### GOAL OF THE EXERCISE
Beginning with the first line of the data below, set down each line exactly through the line that contains "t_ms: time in".

(Data records)
----
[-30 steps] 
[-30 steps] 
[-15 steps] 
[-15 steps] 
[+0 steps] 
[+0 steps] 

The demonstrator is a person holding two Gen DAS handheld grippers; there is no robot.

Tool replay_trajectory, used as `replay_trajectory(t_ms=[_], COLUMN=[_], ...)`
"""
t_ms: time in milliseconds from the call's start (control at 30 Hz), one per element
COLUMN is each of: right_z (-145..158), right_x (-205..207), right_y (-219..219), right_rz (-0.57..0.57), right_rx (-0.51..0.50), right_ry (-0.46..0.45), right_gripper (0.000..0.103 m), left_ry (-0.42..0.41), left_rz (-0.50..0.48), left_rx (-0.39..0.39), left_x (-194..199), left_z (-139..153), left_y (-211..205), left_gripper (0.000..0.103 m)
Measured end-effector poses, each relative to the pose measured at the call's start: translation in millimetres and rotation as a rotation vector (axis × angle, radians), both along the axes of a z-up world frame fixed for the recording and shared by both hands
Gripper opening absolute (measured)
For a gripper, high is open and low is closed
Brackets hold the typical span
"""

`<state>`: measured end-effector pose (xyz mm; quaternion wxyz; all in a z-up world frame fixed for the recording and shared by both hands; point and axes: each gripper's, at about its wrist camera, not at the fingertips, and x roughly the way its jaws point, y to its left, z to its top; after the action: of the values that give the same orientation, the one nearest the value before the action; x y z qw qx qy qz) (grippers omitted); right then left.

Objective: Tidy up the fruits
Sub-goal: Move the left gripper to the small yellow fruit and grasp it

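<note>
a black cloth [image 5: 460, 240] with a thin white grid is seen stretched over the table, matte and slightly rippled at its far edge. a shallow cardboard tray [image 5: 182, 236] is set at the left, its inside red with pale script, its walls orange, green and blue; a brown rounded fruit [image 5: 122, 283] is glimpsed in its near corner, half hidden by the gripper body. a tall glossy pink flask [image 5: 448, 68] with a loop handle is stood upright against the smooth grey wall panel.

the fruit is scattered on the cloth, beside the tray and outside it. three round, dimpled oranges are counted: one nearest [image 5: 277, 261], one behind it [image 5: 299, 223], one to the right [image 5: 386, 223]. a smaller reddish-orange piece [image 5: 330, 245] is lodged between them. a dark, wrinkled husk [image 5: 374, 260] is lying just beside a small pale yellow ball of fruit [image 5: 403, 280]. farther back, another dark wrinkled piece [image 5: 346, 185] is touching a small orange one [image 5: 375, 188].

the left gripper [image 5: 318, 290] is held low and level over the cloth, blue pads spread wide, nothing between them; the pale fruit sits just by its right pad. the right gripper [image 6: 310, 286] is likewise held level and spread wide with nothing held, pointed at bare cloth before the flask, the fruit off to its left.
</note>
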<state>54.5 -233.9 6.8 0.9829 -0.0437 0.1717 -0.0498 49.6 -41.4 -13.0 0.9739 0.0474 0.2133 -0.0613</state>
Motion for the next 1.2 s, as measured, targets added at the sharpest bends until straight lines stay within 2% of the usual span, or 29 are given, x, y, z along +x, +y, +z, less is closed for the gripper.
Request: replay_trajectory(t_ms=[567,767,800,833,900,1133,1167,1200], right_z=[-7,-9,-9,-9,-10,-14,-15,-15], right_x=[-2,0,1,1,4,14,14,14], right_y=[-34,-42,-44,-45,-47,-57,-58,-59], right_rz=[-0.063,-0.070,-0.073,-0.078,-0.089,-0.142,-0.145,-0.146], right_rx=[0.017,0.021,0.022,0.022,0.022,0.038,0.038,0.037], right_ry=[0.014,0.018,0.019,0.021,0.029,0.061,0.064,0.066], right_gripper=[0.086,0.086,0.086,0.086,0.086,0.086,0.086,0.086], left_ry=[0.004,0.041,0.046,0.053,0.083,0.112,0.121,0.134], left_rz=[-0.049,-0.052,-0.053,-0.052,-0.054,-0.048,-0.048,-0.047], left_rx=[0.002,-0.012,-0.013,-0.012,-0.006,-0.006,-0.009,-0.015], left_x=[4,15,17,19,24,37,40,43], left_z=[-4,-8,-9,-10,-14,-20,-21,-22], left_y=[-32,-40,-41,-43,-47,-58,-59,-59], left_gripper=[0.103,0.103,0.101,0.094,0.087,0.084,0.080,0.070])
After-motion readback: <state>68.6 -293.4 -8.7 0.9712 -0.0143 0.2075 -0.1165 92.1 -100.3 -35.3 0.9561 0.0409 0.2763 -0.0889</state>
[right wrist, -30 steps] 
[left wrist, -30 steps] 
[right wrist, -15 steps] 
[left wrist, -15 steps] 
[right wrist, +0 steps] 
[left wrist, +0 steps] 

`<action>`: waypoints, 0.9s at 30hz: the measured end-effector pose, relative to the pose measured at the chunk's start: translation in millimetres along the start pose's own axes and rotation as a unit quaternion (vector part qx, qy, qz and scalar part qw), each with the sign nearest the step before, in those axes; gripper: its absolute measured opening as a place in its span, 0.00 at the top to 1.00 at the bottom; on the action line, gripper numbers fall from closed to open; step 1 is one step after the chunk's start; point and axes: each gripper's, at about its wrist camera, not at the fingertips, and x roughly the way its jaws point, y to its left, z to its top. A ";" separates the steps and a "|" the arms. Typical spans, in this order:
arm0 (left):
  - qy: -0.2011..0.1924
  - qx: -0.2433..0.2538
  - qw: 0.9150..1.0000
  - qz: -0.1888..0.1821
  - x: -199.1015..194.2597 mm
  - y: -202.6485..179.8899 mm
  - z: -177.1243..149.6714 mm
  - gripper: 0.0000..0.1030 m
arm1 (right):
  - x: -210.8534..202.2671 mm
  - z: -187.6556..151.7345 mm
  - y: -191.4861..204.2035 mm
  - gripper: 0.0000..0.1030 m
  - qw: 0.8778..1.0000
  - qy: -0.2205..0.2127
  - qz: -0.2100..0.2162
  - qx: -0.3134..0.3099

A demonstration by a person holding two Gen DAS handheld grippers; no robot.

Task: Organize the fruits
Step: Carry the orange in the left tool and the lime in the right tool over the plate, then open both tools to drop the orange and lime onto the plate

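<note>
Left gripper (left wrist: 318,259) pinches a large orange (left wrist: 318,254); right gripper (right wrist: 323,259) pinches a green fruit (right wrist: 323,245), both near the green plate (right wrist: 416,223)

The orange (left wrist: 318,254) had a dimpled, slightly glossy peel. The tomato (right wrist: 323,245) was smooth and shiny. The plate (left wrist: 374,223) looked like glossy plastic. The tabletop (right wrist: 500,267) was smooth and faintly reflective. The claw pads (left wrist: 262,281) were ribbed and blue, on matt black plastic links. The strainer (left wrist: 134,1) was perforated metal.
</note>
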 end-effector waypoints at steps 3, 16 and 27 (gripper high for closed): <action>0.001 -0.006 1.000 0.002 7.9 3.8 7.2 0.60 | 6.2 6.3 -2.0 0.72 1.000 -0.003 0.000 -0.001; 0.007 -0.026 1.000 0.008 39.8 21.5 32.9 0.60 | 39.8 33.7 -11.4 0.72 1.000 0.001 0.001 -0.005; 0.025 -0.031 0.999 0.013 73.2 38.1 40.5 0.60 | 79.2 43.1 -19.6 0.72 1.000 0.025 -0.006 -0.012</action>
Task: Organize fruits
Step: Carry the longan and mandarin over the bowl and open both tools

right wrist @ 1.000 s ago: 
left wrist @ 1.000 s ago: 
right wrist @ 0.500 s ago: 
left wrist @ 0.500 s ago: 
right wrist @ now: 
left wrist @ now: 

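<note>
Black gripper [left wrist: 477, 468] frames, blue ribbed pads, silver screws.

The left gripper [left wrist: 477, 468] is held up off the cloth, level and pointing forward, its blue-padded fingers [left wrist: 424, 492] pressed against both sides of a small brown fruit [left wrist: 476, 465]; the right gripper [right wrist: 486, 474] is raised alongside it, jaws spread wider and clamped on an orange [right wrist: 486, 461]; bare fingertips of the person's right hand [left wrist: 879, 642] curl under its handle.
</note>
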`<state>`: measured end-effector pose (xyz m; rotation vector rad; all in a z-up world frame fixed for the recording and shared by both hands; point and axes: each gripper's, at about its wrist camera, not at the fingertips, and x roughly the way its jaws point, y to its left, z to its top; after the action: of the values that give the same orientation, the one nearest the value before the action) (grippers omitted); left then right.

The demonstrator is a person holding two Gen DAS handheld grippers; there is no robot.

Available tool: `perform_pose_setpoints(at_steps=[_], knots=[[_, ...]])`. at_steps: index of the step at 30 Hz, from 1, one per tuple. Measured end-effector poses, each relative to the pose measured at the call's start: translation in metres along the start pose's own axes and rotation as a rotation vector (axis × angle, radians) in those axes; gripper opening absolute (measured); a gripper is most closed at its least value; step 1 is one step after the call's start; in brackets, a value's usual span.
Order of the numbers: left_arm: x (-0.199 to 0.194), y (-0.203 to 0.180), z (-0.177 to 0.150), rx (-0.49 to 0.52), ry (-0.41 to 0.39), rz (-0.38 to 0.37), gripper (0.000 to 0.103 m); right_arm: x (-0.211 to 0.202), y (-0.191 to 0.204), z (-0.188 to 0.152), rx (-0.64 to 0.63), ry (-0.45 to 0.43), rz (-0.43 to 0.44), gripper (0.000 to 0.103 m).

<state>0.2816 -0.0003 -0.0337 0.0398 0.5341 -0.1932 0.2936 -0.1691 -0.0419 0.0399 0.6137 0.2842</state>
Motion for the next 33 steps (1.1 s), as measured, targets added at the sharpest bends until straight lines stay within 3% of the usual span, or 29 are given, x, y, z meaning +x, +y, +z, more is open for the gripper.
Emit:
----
### EXERCISE RESULT
[-30 steps] 
[-30 steps] 
[-15 steps] 
[-15 steps] 
[+0 steps] 
[+0 steps] 

The demonstrator is a person holding two Gen DAS handheld grippers; there is no robot.

Tool replay_trajectory, used as `replay_trajectory(t_ms=[_], COLUMN=[_], ...)`
"""
t_ms: time in milliseconds from the call's start (control at 30 Hz), one per element

Now the exercise is finished.